Vent de sable (Joseph Kessel)

 



« Vent de sable » de Joseph Kessel est un livre qui change par rapport aux précédents ouvrages que j’ai lu de lui.

Il s’agit ici d’un pur roman d’aventure racontant l’épopée durant l’été 1925 des premiers transports aériens français de courrier entre Toulouse et Dakar.

En réalité la partie la plus développée est celle concernant le tronçon Agadir-Dakar.

Le narrateur, Joseph Kessel lui même, journaliste et grand aventurier devant l’éternel embarque comme passager sur l’un de ces vols et accompagne les pilotes dans leur périlleux voyage.

A cette époque, si les premiers avions de chasse ont vu le jours lors de la guerre de 14-18,  l’aéronautique commerciale en est à ses premiers balbutiements et  le transport aérien sur de longues distances n’est pas fiable, les avions sont fragiles, les ratés mécaniques fréquents, l’électricité et le TSF viennent seulement d’être inventés.

Ainsi les pilotes de ces premiers vols peuvent être considérés comme de vrais pionniers voir d’authentiques trompe la mort.

Le trajet Agadir-Dakar consiste à longer la cote de  l’Océan Atlantique pour ne pas trop se perdre dans l’uniformité du désert survolé.

Les principaux dangers sont les tempêtes de sables, terriblement destructrices et imprévisibles, les tempêtes de l’Océan survolé à trop basse altitude mais également les populations de pirates maures, guettant les appareils se posant sur leur territoire pour au mieux capturer les pilotes pour les vendre contre rançon après une longue captivité, au pire les tuer.

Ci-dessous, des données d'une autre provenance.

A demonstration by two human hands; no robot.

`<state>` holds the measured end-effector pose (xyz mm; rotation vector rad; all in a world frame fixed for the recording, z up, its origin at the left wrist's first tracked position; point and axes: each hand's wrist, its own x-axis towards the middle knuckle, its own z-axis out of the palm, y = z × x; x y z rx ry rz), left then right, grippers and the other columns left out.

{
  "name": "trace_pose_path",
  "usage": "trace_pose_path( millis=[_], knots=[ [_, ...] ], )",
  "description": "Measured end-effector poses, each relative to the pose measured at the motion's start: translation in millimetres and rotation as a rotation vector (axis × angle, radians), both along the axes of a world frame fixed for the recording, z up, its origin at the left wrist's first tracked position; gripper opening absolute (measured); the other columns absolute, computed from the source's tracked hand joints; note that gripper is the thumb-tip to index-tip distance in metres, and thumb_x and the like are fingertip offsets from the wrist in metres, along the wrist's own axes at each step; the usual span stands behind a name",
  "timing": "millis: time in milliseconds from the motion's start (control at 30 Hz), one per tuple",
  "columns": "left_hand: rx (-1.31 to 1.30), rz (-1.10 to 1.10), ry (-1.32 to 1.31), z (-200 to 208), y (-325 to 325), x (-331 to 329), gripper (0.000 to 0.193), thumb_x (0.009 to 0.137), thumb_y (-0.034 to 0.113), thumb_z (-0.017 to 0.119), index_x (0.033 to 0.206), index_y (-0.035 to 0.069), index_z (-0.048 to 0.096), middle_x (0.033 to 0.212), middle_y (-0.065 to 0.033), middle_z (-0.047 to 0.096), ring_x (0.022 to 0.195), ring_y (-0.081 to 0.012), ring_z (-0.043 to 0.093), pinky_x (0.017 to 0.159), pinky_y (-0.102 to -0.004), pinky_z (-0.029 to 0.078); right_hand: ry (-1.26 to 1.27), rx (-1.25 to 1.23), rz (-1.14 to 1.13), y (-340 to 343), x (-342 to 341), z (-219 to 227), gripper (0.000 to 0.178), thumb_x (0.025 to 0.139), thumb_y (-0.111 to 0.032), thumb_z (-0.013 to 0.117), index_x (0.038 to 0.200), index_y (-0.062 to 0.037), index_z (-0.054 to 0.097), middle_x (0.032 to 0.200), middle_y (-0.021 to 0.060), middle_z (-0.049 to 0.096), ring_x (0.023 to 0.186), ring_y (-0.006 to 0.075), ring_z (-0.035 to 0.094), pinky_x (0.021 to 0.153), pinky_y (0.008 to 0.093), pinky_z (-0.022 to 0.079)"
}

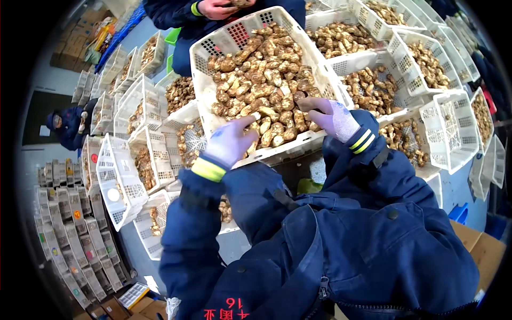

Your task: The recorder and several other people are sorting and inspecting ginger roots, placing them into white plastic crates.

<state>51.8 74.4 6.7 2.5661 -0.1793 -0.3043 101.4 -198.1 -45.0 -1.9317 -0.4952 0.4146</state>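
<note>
A large white plastic crate (205,109) stands tilted in front of me, heaped with brown-and-cream mushrooms (261,80) that look like matsutake. My left hand (230,141), in a pale lavender glove, reaches over its near left part. Its curved fingers are apart and touch mushrooms at the near edge of the heap. On the right side, my right hand (336,120), gloved alike with dirty fingertips, has its fingers stretched over the mushrooms. I see nothing clearly held in either hand; the undersides of the fingers are hidden.
Smaller white crates with mushrooms stand on the left (144,165) and right (368,85). Across from me a co-worker's hand (217,9) holds something brown. Another person (69,125) sits at far left. Stacked grey bins (74,224) are at lower left, a cardboard box (482,253) at lower right.
</note>
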Motion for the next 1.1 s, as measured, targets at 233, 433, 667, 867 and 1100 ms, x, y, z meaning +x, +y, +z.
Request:
trace_pose_path(
  millis=[233,433,667,867,1100],
  knots=[
    [0.662,-0.463,0.368,-46,-51,59,0.062,0.070,0.047,0.071,0.112,0.003,0.059,0.110,-0.0217,0.058,0.103,-0.0340,0.058,0.086,-0.0425,0.048,0.030,-0.060,-0.017,4,-7,17,0.035,0.088,-0.014,0.049,0.121,-0.0073,0.057,0.101,0.0139,0.065,0.092,0.0200,0.062,0.082,0.0312,0.048],
    [0.823,-0.507,0.359,-45,-67,65,0.050,0.066,0.028,0.075,0.110,0.011,0.061,0.110,-0.0189,0.058,0.100,-0.0355,0.060,0.083,-0.0426,0.049,-0.148,-0.014,-0.037,2,-4,-10,0.034,0.088,-0.013,0.049,0.120,-0.0059,0.058,0.105,0.0144,0.065,0.094,0.0243,0.063,0.082,0.0327,0.049],
    [0.790,-0.442,0.305,-50,-50,56,0.052,0.068,0.020,0.072,0.118,0.016,0.060,0.110,-0.0159,0.057,0.101,-0.0328,0.059,0.086,-0.0407,0.049,-0.099,0.008,-0.005,4,-5,-8,0.034,0.087,-0.012,0.050,0.119,-0.0046,0.058,0.109,0.0139,0.064,0.102,0.0249,0.062,0.088,0.0316,0.047],
    [0.650,-0.299,0.315,-54,-45,61,0.046,0.061,0.025,0.078,0.106,0.016,0.068,0.108,-0.0155,0.059,0.099,-0.0308,0.060,0.086,-0.0391,0.049,-0.103,-0.012,-0.043,6,-4,-8,0.035,0.085,-0.019,0.050,0.117,-0.0091,0.060,0.107,0.0175,0.064,0.101,0.0313,0.060,0.088,0.0374,0.047],
    [0.281,-0.152,0.131,-52,-16,68,0.041,0.058,0.015,0.079,0.098,0.007,0.070,0.087,-0.0119,0.065,0.077,-0.0248,0.063,0.072,-0.0343,0.051,-0.068,-0.023,-0.027,4,-3,-4,0.034,0.087,-0.013,0.050,0.119,-0.0060,0.058,0.106,0.0140,0.065,0.099,0.0243,0.062,0.086,0.0318,0.047]
  ],
)
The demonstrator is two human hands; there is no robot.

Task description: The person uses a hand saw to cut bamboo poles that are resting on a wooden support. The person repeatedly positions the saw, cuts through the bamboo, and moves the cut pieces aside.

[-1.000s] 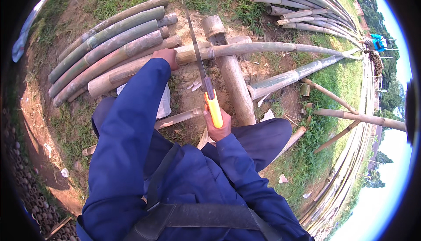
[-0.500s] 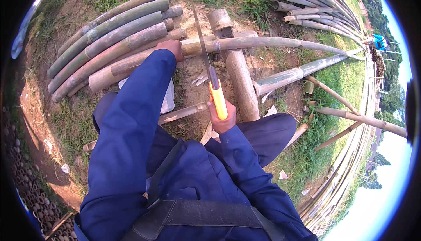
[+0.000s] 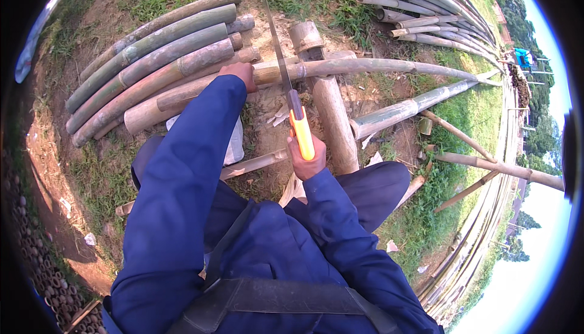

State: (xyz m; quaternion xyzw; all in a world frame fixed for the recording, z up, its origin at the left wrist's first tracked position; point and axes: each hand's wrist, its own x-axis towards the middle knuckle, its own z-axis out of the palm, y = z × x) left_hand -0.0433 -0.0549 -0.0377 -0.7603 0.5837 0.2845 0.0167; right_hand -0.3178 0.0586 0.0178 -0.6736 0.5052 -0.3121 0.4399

Kessel sait tout cela et se joint à un groupe d’une demi douzaine de pilotes, mécaniciens et interprètes arabes répartis sur deux avions.

Le récit de ce voyage est extraordinaire de dépaysement.

Kessel tient en premier lieu absolument à rendre hommage à ces hommes qu’il admire.

Des hommes simples, généreux, courageux jusqu’à la limite de l’inconscience, unis par une même et mystérieuse passion et habités par une sorte de mission sacrée : acheminer coûte que coûte ce courrier qu’ils ne liront jamais.

L’hommage rendu au pilote Emile Lecrivain, qui mourra lors d’un voyage suivant est très touchant.

Après les hommes, les lieux tiennent une place importante dans le récit.

Kessel est plus intéressé par l’aspect nocturne des villes qu’il traverse comme Casablanca et Agadir, villes arabes ou la présence européenne se fait sentir jusque dans les bars et les bordels,  ou Fort Juby dernier avant poste de la civilisation avant le désert angoissant puis Villa Cisneros et sa garnison espagnole, point de sortie du désert Saharien.

Etrangement les villes traversées avant ou après le désert et notamment la partie sénégalaise du périple sont à peine esquissées.

Ce qui a en effet le plus fasciné Kessel est sans nul doute le désert saharien.

Ainsi le point culminant du roman est la terrible tempête essuyée lors du trajet Fort Juby-Villa Cisneros.

Les quelques pages décrivant la lutte des hommes et de leurs machines contre les éléments déchaînés constituent à elles seules un monument de la littérature du roman d’aventure.

J’ai également beaucoup apprécié les descriptions de la vie des hommes dans les forts ou les garnisons situés en bordure du Sahara, et notamment le terrible effet magnétique que peut avoir le désert sur les hommes échoués dans ces zones ou l’homme tout du moins occidental n’a pas vraiment sa place.

« Vent de sable » est donc un formidable roman, magnifiant aussi bien la beauté de la Nature que le courage des hommes éperdus de conquêtes.

Il plane sur ce livre l’ombre des Mermoz et Saint Exupery mais également un parfum de nostalgie pour des temps ou monter dans un avion constituait un acte de courage confinant à la folie douce.

Joseph Kessel, offrant ici une immortalité dorée à une époque donnée et aux différents acteurs la composant, atteint pour moi le niveau le plus noble que l’on peut rêver d’atteindre un jour en littérature.